* **YOUR ASSIGNMENT**
Would you please output all the records exactly as given? Pictures should not appear in the copy.

* **MATERIAL SHOWN**
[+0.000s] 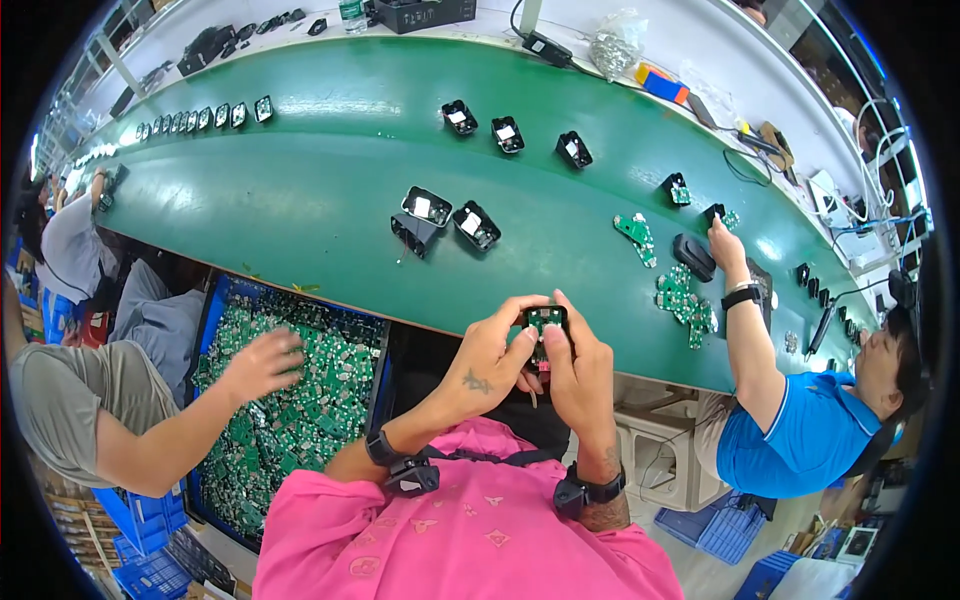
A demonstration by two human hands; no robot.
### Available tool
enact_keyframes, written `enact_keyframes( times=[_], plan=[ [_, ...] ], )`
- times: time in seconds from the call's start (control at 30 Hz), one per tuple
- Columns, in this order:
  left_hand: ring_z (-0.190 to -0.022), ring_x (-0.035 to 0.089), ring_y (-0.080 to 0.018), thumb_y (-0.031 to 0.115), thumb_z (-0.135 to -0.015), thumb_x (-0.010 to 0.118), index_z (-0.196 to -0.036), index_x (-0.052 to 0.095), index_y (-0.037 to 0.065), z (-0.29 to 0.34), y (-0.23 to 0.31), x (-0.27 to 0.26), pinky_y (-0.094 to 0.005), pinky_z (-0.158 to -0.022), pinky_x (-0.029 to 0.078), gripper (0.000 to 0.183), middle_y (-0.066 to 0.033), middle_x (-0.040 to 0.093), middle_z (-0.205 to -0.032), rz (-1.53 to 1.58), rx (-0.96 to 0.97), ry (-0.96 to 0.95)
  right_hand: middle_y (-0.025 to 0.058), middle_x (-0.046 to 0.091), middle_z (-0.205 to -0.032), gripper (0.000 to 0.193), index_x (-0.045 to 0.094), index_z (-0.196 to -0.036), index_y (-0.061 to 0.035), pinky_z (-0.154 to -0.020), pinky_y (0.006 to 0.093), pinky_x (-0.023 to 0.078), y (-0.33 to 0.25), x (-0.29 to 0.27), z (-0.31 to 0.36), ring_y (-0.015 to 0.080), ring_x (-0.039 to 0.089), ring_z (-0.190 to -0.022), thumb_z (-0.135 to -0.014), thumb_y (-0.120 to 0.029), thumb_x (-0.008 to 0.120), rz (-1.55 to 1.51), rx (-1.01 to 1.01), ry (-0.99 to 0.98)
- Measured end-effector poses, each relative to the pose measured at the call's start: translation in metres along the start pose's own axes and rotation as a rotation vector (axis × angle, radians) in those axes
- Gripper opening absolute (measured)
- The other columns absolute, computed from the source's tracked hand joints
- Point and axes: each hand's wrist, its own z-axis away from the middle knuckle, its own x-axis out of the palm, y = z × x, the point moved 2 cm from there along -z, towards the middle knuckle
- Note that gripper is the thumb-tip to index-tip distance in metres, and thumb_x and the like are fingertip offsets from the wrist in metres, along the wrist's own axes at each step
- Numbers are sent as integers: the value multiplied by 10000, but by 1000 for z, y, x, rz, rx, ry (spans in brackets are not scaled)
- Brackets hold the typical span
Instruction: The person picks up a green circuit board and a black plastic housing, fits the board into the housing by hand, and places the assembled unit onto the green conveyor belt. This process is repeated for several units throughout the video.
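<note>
Both my hands hold a small black plastic housing (528, 318) in front of my chest, at the table's near edge. A green circuit board (546, 317) sits in its open side. My left hand (482, 352) grips the housing's left side, its thumb against the board. My right hand (584, 378) closes round the right side, thumb also on the board. Something red shows at the lower end, and a thin pale piece hangs below. Beyond my hands, an open black housing with a white inside part (427, 207) and another housing (477, 226) lie close together with a third.
At right, a person in a blue shirt (820, 435) handles a housing near loose green boards (685, 300). A person's blurred hand (262, 366) is over a blue-edged bin of boards (300, 420) at left. More housings (508, 134) stand along the green table (330, 150).
</note>
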Motion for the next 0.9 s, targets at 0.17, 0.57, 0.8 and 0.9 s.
enact_keyframes(
  times=[0.17, 0.57, 0.8, 0.9],
  plan=[
    [-659, 689, -131, 75, -1018, 473, -1342, 515, -20, -8, -4, -7, -265, -561, 571, 341, -126, 669, -993, -34, 22, 76, 174, 695, -875, 396, 566, -1367, 23, -680, 330, 529, 6, 13, -12, 196, 664, -710, -1005, -133, 535, -154, 129, -97],
    [-576, 691, -196, 98, -1006, 435, -1283, 511, -11, -159, 60, -203, -299, -518, 562, 306, -131, 683, -841, -559, 402, 449, 83, 624, -836, 391, 567, -1345, 35, -626, 297, 518, 50, 57, -76, 159, 613, -681, -973, -83, 599, 20, -139, -6],
    [-951, 712, -412, 198, -934, 618, -1333, 529, 40, -295, 24, -360, -492, -802, 585, 438, -249, 681, -1104, -1012, 2, 673, 108, 642, -850, 157, 677, -1058, 35, -570, 253, 476, 104, 45, -27, 148, 608, -651, -917, -28, 650, 31, 20, 244],
    [-1168, 611, -452, 370, -837, 735, -1419, 464, 52, -282, 42, -301, -517, -950, 519, 717, -242, 544, -1383, -1198, 339, 793, 114, 650, -838, 120, 684, -1017, 41, -565, 280, 508, 104, 43, -32, 182, 635, -639, -913, -3, 642, 108, 28, 279]
  ],
)
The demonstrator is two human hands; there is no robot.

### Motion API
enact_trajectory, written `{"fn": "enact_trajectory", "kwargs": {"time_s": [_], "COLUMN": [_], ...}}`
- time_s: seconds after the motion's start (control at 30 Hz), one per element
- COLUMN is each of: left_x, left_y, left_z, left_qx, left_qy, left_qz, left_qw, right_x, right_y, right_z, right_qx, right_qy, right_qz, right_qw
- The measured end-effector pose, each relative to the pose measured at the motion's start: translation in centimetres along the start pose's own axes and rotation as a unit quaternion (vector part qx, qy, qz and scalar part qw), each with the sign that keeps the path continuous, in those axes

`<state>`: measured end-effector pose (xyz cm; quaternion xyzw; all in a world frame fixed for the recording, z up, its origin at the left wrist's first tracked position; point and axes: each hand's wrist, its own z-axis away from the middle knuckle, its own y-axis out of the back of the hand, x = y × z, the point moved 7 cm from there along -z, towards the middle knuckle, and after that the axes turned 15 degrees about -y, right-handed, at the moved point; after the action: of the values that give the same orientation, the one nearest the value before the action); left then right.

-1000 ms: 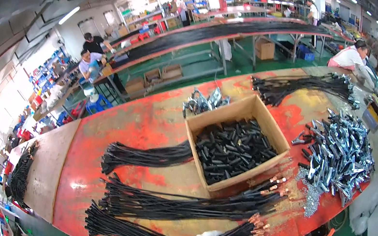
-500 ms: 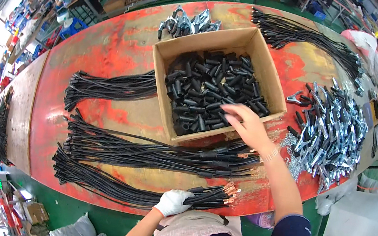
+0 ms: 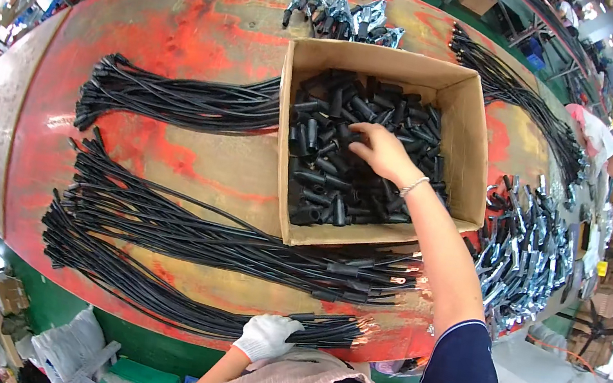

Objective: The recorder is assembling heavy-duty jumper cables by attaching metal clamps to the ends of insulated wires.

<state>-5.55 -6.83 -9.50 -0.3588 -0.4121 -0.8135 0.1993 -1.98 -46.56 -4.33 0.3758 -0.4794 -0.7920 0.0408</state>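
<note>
A cardboard box (image 3: 281,188) full of short black sleeves (image 3: 324,182) stands on the table. My bare right hand (image 3: 383,155) reaches in among them, thumb and fingers apart and curved over the sleeves; I see none clearly gripped. At the near edge my left hand (image 3: 267,338), in a white glove, is closed around black cable at the right part of the nearest cable bundle (image 3: 142,286). Copper lugs (image 3: 362,331) show on the cable ends just right of it. A second cable bundle (image 3: 161,209) lies between that one and the box, with black sleeves on some cables.
Metal clamps (image 3: 523,252) are heaped right of the box, and more clamps (image 3: 341,14) lie behind it. One cable bundle (image 3: 186,98) runs up to the box's left side; another cable bundle (image 3: 523,97) lies at the far right. The red, worn tabletop (image 3: 181,22) carries everything.
My right hand has gone from the box's near right edge deeper in among the sleeves. The left hand keeps its hold on the near bundle. The whole view has shifted.
</note>
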Motion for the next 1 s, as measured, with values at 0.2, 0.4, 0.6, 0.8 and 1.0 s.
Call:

* **RESPONSE FOR THIS EXERCISE**
[+0.000s] 
A demonstration by two human hands; no robot.
### Available tool
enact_keyframes, written `enact_keyframes( times=[_], plan=[ [_, ...] ], )`
- times: time in seconds from the call's start (control at 30 Hz), one per tuple
- Columns, in this order:
  left_hand: ring_z (-0.190 to -0.022), ring_x (-0.035 to 0.089), ring_y (-0.080 to 0.018), thumb_y (-0.031 to 0.115), thumb_z (-0.135 to -0.015), thumb_x (-0.010 to 0.118), index_z (-0.196 to -0.036), index_x (-0.052 to 0.095), index_y (-0.037 to 0.065), z (-0.29 to 0.34), y (-0.23 to 0.31), x (-0.27 to 0.26), pinky_y (-0.094 to 0.005), pinky_z (-0.158 to -0.022), pinky_x (-0.029 to 0.078), gripper (0.000 to 0.183), middle_y (-0.066 to 0.033), middle_x (-0.040 to 0.093), middle_z (-0.205 to -0.032), rz (-1.53 to 1.58), rx (-0.96 to 0.97), ry (-0.96 to 0.95)
  right_hand: middle_y (-0.025 to 0.058), middle_x (-0.046 to 0.091), middle_z (-0.205 to -0.032), gripper (0.000 to 0.193), index_x (-0.045 to 0.094), index_z (-0.196 to -0.036), index_y (-0.061 to 0.035), pinky_z (-0.154 to -0.020), pinky_y (0.006 to 0.093), pinky_x (-0.023 to 0.078), y (-0.33 to 0.25), x (-0.29 to 0.27), z (-0.31 to 0.36), ring_y (-0.015 to 0.080), ring_x (-0.039 to 0.089), ring_z (-0.190 to -0.022), thumb_z (-0.135 to -0.014), thumb_y (-0.120 to 0.029), thumb_x (-0.008 to 0.120), rz (-1.55 to 1.51), rx (-1.01 to 1.01), ry (-0.99 to 0.98)
- Measured end-effector poses, each relative to the pose measured at the call's start: translation in metres along the start pose's own axes and rotation as a rotation vector (axis × angle, radians) in those axes
- Gripper opening absolute (measured)
- The other columns absolute, computed from the source's tracked hand joints
- Point and axes: each hand's wrist, its own z-axis away from the middle knuckle, its own x-axis out of the palm, y = z × x, the point moved 2 cm from there along -z, towards the middle knuckle
- Note that gripper is the thumb-tip to index-tip distance in metres, and thumb_x and the like are fingertip offsets from the wrist in metres, along the wrist's own axes at each step
- Numbers are sent as integers: the value multiplied by 10000, but by 1000 for z, y, x, rz, rx, ry (spans in brackets are not scaled)
- Brackets hold the typical span
Instruction: The person picks up a green circuit board and a black plastic housing, fits the board into the housing by hand, and places the assembled unit onto the green conveyor belt. This process is repeated for several units throughout the video.
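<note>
Both my hands hold a small black plastic housing (528, 318) in front of my chest, at the table's near edge. A green circuit board (546, 317) sits in its open side. My left hand (482, 352) grips the housing's left side, its thumb against the board. My right hand (584, 378) closes round the right side, thumb also on the board. Something red shows at the lower end, and a thin pale piece hangs below. Beyond my hands, an open black housing with a white inside part (427, 207) and another housing (477, 226) lie close together with a third.
At right, a person in a blue shirt (820, 435) handles a housing near loose green boards (685, 300). A person's blurred hand (262, 366) is over a blue-edged bin of boards (300, 420) at left. More housings (508, 134) stand along the green table (330, 150).
</note>
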Motion for the next 0.9 s, targets at 0.17, 0.57, 0.8 and 0.9 s.
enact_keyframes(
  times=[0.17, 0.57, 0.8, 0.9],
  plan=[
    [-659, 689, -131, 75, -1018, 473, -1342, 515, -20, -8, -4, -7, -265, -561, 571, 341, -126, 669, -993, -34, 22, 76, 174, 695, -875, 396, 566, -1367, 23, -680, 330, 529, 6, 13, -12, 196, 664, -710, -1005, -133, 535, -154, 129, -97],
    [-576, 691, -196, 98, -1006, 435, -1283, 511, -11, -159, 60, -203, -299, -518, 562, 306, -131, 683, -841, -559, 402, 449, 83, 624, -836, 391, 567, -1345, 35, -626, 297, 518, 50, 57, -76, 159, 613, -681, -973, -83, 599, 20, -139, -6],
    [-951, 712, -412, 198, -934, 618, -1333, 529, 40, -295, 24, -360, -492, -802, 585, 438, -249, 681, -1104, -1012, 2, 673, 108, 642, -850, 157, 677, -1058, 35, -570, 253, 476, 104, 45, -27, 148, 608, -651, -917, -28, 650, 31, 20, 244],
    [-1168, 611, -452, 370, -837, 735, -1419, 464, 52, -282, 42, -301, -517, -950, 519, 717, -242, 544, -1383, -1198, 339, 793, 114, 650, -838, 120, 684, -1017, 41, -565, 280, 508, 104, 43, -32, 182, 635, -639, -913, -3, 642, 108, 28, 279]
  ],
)
The demonstrator is two human hands; there is no robot.

### Motion API
enact_trajectory, written `{"fn": "enact_trajectory", "kwargs": {"time_s": [_], "COLUMN": [_], ...}}`
- time_s: seconds after the motion's start (control at 30 Hz), one per element
- COLUMN is each of: left_x, left_y, left_z, left_qx, left_qy, left_qz, left_qw, right_x, right_y, right_z, right_qx, right_qy, right_qz, right_qw
- The measured end-effector pose, each relative to the pose measured at the motion's start: translation in centimetres along the start pose's own axes and rotation as a unit quaternion (vector part qx, qy, qz and scalar part qw), each with the sign that keeps the path continuous, in those axes

`<state>`: measured end-effector pose (xyz cm; quaternion xyzw; all in a world frame fixed for the recording, z up, its origin at the left wrist's first tracked position; point and axes: each hand's wrist, its own z-axis away from the middle knuckle, its own y-axis out of the back of the hand, x = y × z, the point moved 7 cm from there along -z, towards the middle knuckle, and after that the axes turned 15 degrees about -y, right-handed, at the moved point; after the action: of the values that give the same orientation, the one nearest the value before the action); left then right.

-1000 ms: 
-500 ms: 
+0 ms: 

Objective: The recorder is assembling heavy-duty jumper cables by attaching metal clamps to the ends of insulated wires.

<state>-5.55 -6.83 -9.50 -0.3588 -0.4121 -0.8135 0.1993 -1.98 -46.56 -4.33 0.3758 -0.4794 -0.7920 0.0408</state>
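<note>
A cardboard box (image 3: 281,188) full of short black sleeves (image 3: 324,182) stands on the table. My bare right hand (image 3: 383,155) reaches in among them, thumb and fingers apart and curved over the sleeves; I see none clearly gripped. At the near edge my left hand (image 3: 267,338), in a white glove, is closed around black cable at the right part of the nearest cable bundle (image 3: 142,286). Copper lugs (image 3: 362,331) show on the cable ends just right of it. A second cable bundle (image 3: 161,209) lies between that one and the box, with black sleeves on some cables.
Metal clamps (image 3: 523,252) are heaped right of the box, and more clamps (image 3: 341,14) lie behind it. One cable bundle (image 3: 186,98) runs up to the box's left side; another cable bundle (image 3: 523,97) lies at the far right. The red, worn tabletop (image 3: 181,22) carries everything.
My right hand has gone from the box's near right edge deeper in among the sleeves. The left hand keeps its hold on the near bundle. The whole view has shifted.
</note>
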Motion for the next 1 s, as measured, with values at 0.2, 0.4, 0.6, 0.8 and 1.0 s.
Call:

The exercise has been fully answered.